AbbVie reports positive data of Venclexta in VIALE-A trial
AbbVie has reported positive results from the Phase III VIALE-A clinical trial of Venclexta (venetoclax) plus azacitidine in treatment-naïve acute myeloid leukaemia (AML) patients who cannot receive intensive chemotherapy.
AbbVie has reported positive results from the Phase III VIALE-A clinical trial of Venclexta (venetoclax) plus azacitidine in treatment-naïve acute myeloid leukaemia (AML) patients who cannot receive intensive chemotherapy.
Developed in alliance with Roche, Venclexta is designed to selectively attach to and block the B-cell lymphoma-2 (BCL-2) protein to restore apoptosis in certain blood cancers.
The randomised, double-blind, placebo-controlled VIALE-A study compared the safety and efficacy of venetoclax combination to placebo plus azacytidine in a total of 443 patients.
Trial data showed that AbbVie’s drug combination met the dual primary endpoints of statistically significant improvement in overall survival (OS) and composite complete remission rate (CR + CRi).
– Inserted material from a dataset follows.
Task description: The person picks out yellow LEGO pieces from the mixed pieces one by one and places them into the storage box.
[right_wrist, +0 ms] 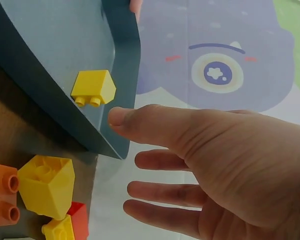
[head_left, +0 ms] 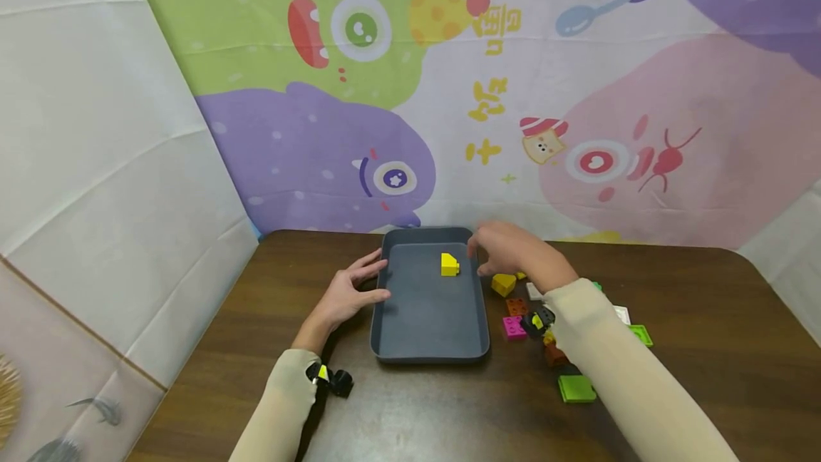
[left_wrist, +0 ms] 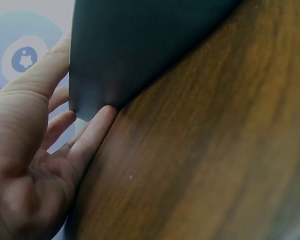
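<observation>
A dark grey rectangular tray (head_left: 430,319) lies on the table, and one yellow toy brick (head_left: 449,264) with a slanted face sits in its far right part. At the tray's left side, my left hand (head_left: 343,298) touches the outer wall with extended fingers, its thumb at the rim. My right hand (head_left: 509,252) is by the far right corner of the tray, with nothing held. In the right wrist view its thumb points toward the yellow brick (right_wrist: 93,87) and the other fingers (right_wrist: 162,193) are spread. Whether it touches the rim I cannot tell.
Several loose bricks lie right of the tray, including a yellow one (head_left: 503,284), a pink one (head_left: 514,328), an orange-brown one (head_left: 516,306) and a green one (head_left: 576,388). My right forearm covers some. A cartoon-printed cloth (head_left: 474,184) hangs behind the brown table (head_left: 705,348).
</observation>
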Demonstrator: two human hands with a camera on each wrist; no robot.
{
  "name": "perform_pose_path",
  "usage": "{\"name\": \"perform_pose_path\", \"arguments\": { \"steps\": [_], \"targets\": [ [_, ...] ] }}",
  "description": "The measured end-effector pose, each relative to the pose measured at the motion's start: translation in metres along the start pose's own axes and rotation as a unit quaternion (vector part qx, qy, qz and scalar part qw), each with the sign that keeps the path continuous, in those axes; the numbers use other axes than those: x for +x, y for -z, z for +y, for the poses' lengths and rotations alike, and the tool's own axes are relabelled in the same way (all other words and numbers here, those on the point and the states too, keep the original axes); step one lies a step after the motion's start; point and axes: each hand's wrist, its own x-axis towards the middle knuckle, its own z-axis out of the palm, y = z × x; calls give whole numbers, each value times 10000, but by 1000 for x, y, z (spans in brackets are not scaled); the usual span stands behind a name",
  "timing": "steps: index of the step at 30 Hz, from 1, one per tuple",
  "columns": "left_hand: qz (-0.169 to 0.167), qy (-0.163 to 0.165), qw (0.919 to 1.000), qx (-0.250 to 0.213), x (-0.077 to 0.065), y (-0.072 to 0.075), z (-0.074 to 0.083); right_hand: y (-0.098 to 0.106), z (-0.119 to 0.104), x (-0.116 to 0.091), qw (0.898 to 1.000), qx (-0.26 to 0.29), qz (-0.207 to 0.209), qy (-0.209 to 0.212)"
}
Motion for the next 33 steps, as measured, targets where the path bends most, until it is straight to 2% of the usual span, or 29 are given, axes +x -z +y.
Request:
{"name": "perform_pose_path", "arguments": {
  "steps": [5, 8, 12, 23, 28, 33],
  "targets": [
    [144, -100, 9998, -29, 6, -1, -21, -3, 0, -6, 9999, 30, -59, -151],
    [106, -79, 9999, 34, 5, 0, -15, -4, 0, -9, 9996, 75, -176, -183],
    [15, -27, 10000, 2, 0, 1, 2, -7, 3, -14, 9995, 151, -211, -176],
    [4, -8, 10000, 25, 0, 0, 2, -7, 7, -31, 9994, 254, -80, -237],
    [4, 5, 10000, 57, -2, 0, 5, -8, 9, -33, 9995, 155, 138, -256],
    [3, 1, 9999, 111, -2, 0, 7, -7, 12, -32, 9989, 231, 140, -371]
  ]
}}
The safety profile of the drug combination was observed to be generally consistent with that found in prior Phase I/II trials and known profiles of the individual medicines.
According to an independent data monitoring committee (IDMC) recommendation and prespecified interim analysis plan, the positive overall survival data at the first interim analysis will allow early reporting.
The company also plans to submit the results to the US Food and Drug Administration (FDA).
AbbVie chief medical officer and development vice-president Neil Gallagher said: “For the past three decades, there has been few options for patients with AML who cannot receive or tolerate intensive chemotherapy or a bone marrow transplant.
“The positive results from VIALE-A support the clinical benefit of the venetoclax plus azacitidine combination in patients with AML who are ineligible for intensive chemotherapy and reflect our ongoing commitment to transform the standards of care for patients with hematologic malignancies.”
Venetoclax plus azacitidine, decitabine or low-dose cytarabine (LDAC) secured US Food and Drug Administration (FDA) approval in November 2018 to treat newly-diagnosed AML in adults aged 75 and above.
The combination holds approval in multiple other markets, including Australia, Mexico, and Israel.
The company performed VIALE-C as confirmatory trials in addition to VIALE-A.